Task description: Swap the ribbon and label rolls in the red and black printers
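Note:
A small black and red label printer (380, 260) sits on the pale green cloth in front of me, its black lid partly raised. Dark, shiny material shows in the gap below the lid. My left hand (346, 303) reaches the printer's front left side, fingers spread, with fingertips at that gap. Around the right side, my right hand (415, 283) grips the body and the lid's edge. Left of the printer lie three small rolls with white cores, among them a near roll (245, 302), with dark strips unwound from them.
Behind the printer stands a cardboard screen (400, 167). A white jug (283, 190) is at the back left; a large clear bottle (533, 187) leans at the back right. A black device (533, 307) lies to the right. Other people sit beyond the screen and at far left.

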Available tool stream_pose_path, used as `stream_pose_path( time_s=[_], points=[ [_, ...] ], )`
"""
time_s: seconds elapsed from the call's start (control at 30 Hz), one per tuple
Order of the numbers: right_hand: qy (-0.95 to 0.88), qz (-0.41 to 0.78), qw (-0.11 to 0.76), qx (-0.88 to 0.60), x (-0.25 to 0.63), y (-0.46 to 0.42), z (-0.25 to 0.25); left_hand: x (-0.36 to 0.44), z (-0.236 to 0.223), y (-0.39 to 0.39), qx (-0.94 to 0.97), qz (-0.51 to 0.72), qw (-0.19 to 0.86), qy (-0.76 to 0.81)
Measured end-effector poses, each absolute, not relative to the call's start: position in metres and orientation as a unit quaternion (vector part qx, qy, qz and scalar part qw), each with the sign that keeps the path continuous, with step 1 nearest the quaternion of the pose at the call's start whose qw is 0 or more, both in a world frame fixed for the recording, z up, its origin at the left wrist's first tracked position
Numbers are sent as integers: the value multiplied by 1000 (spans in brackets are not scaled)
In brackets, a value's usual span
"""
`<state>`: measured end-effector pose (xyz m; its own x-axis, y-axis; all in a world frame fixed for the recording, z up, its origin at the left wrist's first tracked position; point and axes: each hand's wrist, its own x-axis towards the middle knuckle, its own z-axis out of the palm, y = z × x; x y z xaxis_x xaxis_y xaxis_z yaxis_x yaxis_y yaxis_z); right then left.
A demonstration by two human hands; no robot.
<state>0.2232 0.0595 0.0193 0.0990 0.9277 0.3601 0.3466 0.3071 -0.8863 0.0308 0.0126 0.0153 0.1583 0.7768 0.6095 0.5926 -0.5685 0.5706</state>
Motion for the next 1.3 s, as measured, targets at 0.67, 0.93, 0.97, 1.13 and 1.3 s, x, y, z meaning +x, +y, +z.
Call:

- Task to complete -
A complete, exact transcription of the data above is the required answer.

- The completed task -
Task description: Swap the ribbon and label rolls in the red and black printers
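Note:
A small black and red label printer (380, 260) sits on the pale green cloth in front of me, its black lid partly raised. Dark, shiny material shows in the gap below the lid. My left hand (346, 303) reaches the printer's front left side, fingers spread, with fingertips at that gap. Around the right side, my right hand (415, 283) grips the body and the lid's edge. Left of the printer lie three small rolls with white cores, among them a near roll (245, 302), with dark strips unwound from them.
Behind the printer stands a cardboard screen (400, 167). A white jug (283, 190) is at the back left; a large clear bottle (533, 187) leans at the back right. A black device (533, 307) lies to the right. Other people sit beyond the screen and at far left.
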
Available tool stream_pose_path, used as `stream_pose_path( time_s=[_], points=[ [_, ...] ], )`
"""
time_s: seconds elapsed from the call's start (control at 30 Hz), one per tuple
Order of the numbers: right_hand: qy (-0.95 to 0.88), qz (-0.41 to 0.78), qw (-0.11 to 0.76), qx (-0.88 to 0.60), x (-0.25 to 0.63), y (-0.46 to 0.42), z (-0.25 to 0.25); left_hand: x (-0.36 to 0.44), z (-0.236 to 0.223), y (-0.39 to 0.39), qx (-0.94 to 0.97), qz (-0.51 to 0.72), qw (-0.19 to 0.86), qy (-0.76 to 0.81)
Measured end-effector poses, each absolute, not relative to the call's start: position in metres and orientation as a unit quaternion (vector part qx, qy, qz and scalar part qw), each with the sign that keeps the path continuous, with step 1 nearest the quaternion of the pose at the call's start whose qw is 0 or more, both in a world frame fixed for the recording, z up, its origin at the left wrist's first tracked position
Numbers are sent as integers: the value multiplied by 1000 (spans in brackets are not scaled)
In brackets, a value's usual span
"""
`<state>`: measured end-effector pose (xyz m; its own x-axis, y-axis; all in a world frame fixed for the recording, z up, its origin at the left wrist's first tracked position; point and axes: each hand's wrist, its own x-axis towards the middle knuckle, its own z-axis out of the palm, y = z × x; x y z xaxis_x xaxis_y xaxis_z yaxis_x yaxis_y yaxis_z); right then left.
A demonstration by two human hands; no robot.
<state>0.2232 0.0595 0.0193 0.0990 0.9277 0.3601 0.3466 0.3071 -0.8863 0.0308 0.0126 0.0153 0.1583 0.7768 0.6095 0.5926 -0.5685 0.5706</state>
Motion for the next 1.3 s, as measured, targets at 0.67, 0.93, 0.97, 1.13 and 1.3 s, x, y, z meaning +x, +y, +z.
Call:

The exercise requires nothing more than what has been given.